The thoughts of the breedex mind pounded against him like a physical wind. His skull ached. Behind him, workers scritched and scrabbled, slathering resinous concrete material across the doorway, walling him into the breedex’s chamber with the domates. The domates stood at attention, waiting, willing.
Davlin tried to crawl away, but he had nowhere to go. He refused to accept that it was futile. 'Humans don’t deserve this. We were never your enemies. Understand us before you try to destroy us, because we will fight back.’
The plural mass that formed the bulky hive mind began to dissociate. Hundreds of thousands of the grubs - larvae of various sub-breeds - sloughed down. The breedex lost its shape, becoming a ravenous myriad. The hungry pieces squirmed and writhed toward Davlin.
But first they encountered the passively accepting domates. By consuming the striped domates, the grubs would mature into large monsters, subtly different^from the previous generation, stronger and more aggressive. At the moment they were small and individually weak.
Davlin used his balled fists to smash the grubs as they came at him, crushing one after another into the floor. But it was like trying to stop a downpour by catching individual raindrops.
In the middle of what had been the shifting body of the breedex, he saw a larva that was shaped differently. It rose like a miniature king cobra, and Davlin understood intrinsically that this was the seed of the next generation’s breedex. It turned its glinting eyes toward him, fixing on his face. The breedex wanted to acquire him personally.

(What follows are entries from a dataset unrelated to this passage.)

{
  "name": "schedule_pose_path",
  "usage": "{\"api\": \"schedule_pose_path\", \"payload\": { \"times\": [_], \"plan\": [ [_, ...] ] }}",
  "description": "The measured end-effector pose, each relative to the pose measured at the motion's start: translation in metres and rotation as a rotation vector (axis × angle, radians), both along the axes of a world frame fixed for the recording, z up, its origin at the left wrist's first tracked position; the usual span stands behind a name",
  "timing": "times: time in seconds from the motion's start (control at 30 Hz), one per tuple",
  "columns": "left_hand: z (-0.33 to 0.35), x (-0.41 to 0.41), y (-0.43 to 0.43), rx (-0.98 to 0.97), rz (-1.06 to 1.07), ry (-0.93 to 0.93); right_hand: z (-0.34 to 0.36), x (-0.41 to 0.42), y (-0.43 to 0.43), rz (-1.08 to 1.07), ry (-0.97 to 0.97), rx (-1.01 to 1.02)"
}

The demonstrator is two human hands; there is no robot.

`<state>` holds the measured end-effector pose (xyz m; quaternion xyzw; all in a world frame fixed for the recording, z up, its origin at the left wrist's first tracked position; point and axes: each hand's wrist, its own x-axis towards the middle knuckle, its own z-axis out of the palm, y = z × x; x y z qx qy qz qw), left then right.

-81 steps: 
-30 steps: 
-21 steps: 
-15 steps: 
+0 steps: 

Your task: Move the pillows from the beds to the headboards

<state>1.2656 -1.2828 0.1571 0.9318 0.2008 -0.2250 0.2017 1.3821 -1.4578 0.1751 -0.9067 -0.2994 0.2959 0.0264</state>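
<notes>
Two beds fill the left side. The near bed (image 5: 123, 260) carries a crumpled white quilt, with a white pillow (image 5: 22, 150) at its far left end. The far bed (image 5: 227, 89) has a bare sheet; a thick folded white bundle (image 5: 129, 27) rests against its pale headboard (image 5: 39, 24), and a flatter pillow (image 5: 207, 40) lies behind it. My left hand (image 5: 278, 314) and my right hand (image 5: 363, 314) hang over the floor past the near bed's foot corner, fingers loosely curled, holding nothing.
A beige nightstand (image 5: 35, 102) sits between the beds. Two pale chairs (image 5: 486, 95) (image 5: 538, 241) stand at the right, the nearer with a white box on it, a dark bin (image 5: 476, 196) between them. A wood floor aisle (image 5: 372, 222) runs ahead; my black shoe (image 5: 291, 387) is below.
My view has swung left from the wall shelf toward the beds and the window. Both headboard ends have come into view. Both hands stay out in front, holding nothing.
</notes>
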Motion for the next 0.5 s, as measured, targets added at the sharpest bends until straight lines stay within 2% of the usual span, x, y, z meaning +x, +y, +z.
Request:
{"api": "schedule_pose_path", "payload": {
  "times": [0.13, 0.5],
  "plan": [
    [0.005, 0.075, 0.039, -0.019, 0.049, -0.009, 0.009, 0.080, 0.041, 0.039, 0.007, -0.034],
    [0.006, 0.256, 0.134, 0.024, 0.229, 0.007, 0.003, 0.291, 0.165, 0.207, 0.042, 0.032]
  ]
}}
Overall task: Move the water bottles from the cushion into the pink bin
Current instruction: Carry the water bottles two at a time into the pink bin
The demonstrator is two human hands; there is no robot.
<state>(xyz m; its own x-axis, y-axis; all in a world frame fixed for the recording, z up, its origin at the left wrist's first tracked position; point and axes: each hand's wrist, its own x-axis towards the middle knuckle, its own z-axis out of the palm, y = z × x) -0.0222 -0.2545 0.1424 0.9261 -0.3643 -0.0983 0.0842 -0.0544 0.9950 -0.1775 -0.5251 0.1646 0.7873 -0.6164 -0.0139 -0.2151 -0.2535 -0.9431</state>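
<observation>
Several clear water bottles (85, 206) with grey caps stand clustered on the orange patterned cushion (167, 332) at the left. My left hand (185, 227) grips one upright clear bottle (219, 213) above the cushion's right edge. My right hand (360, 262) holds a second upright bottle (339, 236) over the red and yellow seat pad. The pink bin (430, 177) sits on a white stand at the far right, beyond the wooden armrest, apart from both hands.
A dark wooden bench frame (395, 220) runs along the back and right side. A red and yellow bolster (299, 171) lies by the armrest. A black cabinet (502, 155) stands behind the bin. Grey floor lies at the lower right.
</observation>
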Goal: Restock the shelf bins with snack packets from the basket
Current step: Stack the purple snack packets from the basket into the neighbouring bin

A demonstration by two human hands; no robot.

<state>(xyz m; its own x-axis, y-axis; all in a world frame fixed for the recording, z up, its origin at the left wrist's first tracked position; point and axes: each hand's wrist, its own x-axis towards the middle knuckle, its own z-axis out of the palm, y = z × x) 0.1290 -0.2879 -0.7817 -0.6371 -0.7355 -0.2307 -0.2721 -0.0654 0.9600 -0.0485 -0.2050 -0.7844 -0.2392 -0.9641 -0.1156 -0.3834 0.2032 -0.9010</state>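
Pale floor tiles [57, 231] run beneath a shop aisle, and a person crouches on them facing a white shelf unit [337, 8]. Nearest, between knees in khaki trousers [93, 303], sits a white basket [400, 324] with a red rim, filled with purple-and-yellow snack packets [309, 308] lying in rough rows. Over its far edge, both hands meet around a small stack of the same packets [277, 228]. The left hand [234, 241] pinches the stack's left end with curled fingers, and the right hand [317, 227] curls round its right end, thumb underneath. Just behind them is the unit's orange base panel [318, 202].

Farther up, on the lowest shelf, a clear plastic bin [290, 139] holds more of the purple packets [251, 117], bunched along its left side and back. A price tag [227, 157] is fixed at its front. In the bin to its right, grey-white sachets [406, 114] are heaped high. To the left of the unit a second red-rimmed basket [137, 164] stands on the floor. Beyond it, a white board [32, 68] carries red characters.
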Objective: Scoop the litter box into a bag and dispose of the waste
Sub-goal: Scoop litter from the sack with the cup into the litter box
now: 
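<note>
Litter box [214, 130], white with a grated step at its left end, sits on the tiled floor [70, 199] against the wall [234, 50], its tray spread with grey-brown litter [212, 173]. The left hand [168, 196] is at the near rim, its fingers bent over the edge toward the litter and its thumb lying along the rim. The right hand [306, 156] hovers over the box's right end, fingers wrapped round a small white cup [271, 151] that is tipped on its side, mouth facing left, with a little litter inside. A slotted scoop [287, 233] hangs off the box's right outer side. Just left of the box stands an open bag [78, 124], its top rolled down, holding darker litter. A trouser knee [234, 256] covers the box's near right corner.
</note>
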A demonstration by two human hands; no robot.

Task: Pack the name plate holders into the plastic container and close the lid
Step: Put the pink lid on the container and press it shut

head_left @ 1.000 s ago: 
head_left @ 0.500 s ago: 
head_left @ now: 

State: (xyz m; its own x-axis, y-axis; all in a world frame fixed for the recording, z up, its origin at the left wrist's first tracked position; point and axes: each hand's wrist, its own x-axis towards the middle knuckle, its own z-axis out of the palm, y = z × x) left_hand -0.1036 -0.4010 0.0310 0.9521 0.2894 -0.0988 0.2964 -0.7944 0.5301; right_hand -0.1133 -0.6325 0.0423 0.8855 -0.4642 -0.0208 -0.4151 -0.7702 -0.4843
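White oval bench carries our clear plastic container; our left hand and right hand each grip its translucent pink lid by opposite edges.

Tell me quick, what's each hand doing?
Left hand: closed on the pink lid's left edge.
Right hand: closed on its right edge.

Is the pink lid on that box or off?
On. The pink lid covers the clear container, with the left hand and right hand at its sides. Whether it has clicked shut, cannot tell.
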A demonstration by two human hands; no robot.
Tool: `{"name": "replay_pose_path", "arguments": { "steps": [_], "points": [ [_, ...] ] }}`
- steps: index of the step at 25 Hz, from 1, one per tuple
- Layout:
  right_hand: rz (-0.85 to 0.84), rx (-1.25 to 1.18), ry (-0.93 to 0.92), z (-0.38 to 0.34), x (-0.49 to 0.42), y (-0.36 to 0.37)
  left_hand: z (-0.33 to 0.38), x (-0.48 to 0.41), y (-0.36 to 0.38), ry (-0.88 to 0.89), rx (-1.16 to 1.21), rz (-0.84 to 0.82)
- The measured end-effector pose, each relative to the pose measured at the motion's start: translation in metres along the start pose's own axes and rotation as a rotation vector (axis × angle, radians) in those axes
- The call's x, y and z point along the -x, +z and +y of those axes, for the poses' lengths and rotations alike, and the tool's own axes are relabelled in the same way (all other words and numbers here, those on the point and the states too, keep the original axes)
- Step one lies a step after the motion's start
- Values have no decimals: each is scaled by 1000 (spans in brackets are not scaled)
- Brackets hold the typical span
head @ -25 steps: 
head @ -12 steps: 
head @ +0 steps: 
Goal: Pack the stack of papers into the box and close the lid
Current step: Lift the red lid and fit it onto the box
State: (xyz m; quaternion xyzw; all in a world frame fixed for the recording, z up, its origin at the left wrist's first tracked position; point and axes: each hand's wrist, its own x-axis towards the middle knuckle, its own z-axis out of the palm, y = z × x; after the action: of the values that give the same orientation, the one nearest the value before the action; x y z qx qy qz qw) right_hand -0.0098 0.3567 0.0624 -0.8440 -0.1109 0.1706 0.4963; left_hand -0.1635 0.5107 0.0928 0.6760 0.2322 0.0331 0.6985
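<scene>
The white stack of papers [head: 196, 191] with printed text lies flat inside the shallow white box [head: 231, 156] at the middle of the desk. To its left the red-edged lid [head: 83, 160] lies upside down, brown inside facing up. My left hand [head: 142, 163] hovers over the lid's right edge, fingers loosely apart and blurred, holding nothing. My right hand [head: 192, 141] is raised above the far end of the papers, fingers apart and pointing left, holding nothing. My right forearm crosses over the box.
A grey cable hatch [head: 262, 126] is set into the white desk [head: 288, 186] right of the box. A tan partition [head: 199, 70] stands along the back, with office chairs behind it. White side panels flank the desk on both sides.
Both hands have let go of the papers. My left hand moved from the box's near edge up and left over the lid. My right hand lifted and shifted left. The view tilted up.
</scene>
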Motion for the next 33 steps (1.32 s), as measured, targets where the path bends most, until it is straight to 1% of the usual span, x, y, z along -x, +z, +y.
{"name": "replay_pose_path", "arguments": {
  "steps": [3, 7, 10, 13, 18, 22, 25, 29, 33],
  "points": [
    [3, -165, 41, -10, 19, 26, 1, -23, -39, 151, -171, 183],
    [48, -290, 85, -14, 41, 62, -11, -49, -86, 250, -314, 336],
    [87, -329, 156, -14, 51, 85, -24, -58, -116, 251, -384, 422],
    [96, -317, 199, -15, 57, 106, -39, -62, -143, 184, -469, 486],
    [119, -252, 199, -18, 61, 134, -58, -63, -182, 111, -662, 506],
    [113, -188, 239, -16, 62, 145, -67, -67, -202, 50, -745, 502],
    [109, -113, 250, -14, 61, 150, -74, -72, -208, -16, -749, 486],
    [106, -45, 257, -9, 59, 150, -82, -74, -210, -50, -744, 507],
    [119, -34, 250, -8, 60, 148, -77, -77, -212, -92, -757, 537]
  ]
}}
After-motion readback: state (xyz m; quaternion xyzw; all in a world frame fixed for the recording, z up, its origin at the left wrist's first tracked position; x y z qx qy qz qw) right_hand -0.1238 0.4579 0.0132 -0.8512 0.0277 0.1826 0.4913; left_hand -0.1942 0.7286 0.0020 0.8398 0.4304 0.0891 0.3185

More grubs crawled forward. The domates waited, their segmented limbs spread wide, their hard shell casings cracked open to provide access to the tender flesh inside.
Unexpectedly, Davlin spotted a glint of metal, a square box no larger than the palm of his hand. Margaret’s wind-up music box. Knowing the music’s strange power over the Klikiss, he rolled away from the grubs, ignoring the pain in his back, ribs, and leg. He tried to grab the device, but one of the domates snatched Margaret’s keepsake - and smashed it into little metal pieces. The last tinkle of sound was not at all musical.
Now Davlin did feel despair. He collapsed backward, looking up just in time to see waves of hungry larvae sweeping across the striped bodies of the domates. They began to tunnel in, burrowing, chewing, digesting. The myriad little creatures made swift work of all eight domates, and the large carcasses toppled into sticky, dripping debris like driftwood floating on the tide.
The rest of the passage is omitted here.